Angelo Dipasquale1,2, Pasquale Persico1,2, Elena Lorenzi2, Monica Bertossi2, Armando Santoro1,2 and Matteo Simonelli1,2*
  • 1Department of Biomedical Sciences, Humanitas University, Pieve Emanuele, Italy
  • 2Humanitas Cancer Center, Humanitas Clinical and Research Center—IRCCS, Rozzano, Italy

It was December 2019 when severe acute respiratory syndrome coronavirus 2 (SARS-CoV-2) was identified for the first time in Wuhan, China. Since then, the outbreak has quickly evolved into a global pandemic with disruptive health, social, and economic consequences. As of April 20, 2020, the World Health Organization (WHO) reported 2.314.621 cases and 157.847 deaths across all continents, with exponential spread in Europe and now the United States (US) (1). Italy has been hurt dramatically, being the center of the pandemic for a while and still representing the second country after the US for number of victims (1, 2). To limit the spread of the infection across the population, a global lockdown has been set by the central government of Italy since the beginning of March. In this complex scenario, the Italian cancer community is facing many arising and tough challenges. Cancer patients have always been considered more susceptible to viral infections because of their own immunosuppression and, at least in theory, are at major risk of developing severe complications of the coronavirus disease (COVID-19), including adult respiratory distress syndrome (ARDS), leading to intensive care unit admission and even death. The first clinical reports from China seem to confirm these hypotheses, suggesting that patients with cancer are more likely to develop SARS-CoV-2 infection and have worse outcomes (3, 4). However, given the limited number of cases and significant biases, the conclusions of these studies are questionable, and the real impact of COVID19 on the cancer population is far from established.

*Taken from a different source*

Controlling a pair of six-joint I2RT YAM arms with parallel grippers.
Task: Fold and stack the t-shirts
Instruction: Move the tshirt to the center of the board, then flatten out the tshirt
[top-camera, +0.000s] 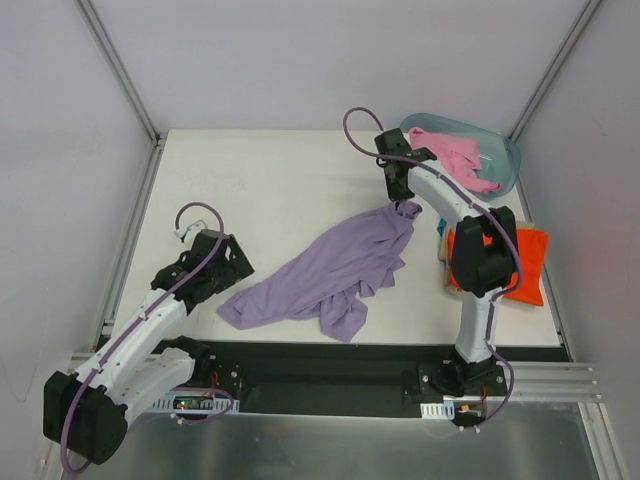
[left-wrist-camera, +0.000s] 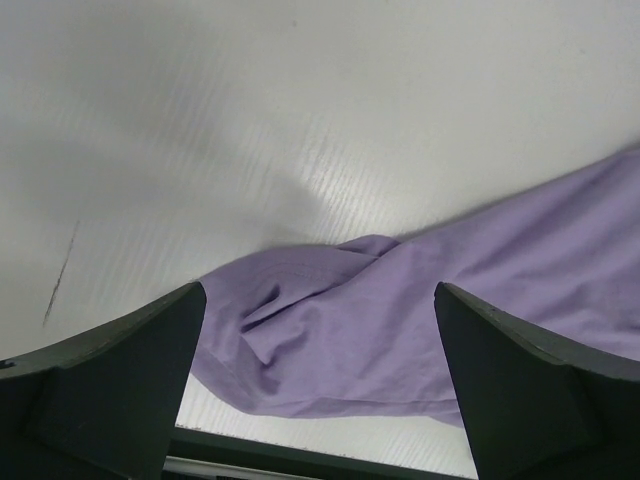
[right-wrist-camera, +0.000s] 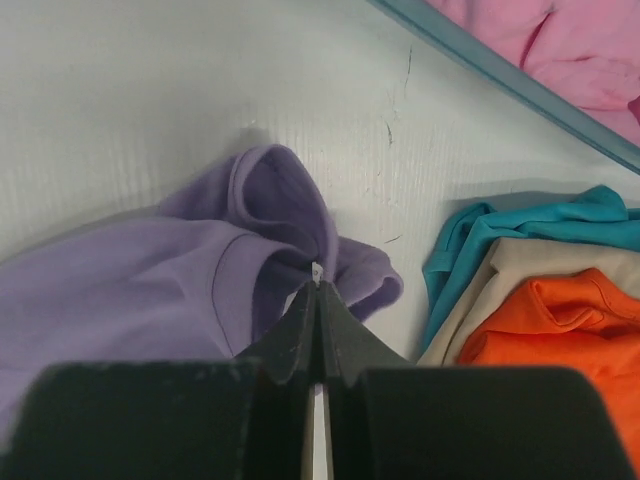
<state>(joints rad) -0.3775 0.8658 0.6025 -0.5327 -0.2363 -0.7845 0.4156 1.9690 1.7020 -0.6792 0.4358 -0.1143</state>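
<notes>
Closest of all are the left arm (top-camera: 140, 335) and the right arm (top-camera: 478, 300), fixed at the near edge of the table (top-camera: 270, 180). That table is the biggest thing, white and flat.

Next biggest is the purple shirt (top-camera: 335, 270). It lies crumpled in the middle, stretched from near the left pincer up to the right one. It is not folded yet. I think it needs pulling flat first, so this looks like the start of its fold.

The tub (top-camera: 512, 160) sits in the far right corner with the pink shirt (top-camera: 450, 150) in it, waiting its turn.

By the right edge is a pile. The orange shirt (top-camera: 528, 262) is on top, and a tan cloth (right-wrist-camera: 530, 262) and the teal shirt (right-wrist-camera: 520, 222) peek out beside it. That looks like the stack of done ones.

The right pincer (right-wrist-camera: 317, 278) is squeezed tight on the purple shirt's neck end and lifts it a bit, likely to drag it straight. The left pincer (left-wrist-camera: 318, 300) is wide and holds nothing. It sits just by the shirt's other end, ready to grab it, I guess.
</notes>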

We have experienced firsthand the dramatic impact of this pandemic, since our Cancer Center is located in the most affected region of Italy, Lombardy, and is part of an academic, clinical, and research hospital with its own emergency room admitting SARS-CoV-2-positive subjects on a daily basis. To face this unprecedented massive wave, the Humanitas Hospital has completely revolutionized its own organization in just a few days, redefining spaces and reallocating medical resources. Seven COVID-19 isolation wards have been created, accounting for over 250 beds, with more than 1,000 patients admitted so far, while all clinical activities in the oncology, cardiology, and stroke units have been temporarily suspended.

We all work in the phase I unit of our institution, a referring early-drug development hub evaluating and treating patients from all over the country. In the drug development program, phase I represents the connection point between preclinical research and clinical application of novel anticancer treatments. The main objective of phase I trials still remains the evaluation of safety, though the advent of significantly active new agents such as targeted therapies and immunotherapeutics in recent years means that participating in such studies undoubtedly represents a potentially effective therapeutic option (57). Conducting phase I trials has always been challenging for several reasons: the large number of complex protocol-scheduled procedures, such as blood and tissue sample collection, the need for multiple and repeated trips to the hospital, constant monitoring of adverse events, and interminable meetings with sponsors and other involved centers to share clinical information.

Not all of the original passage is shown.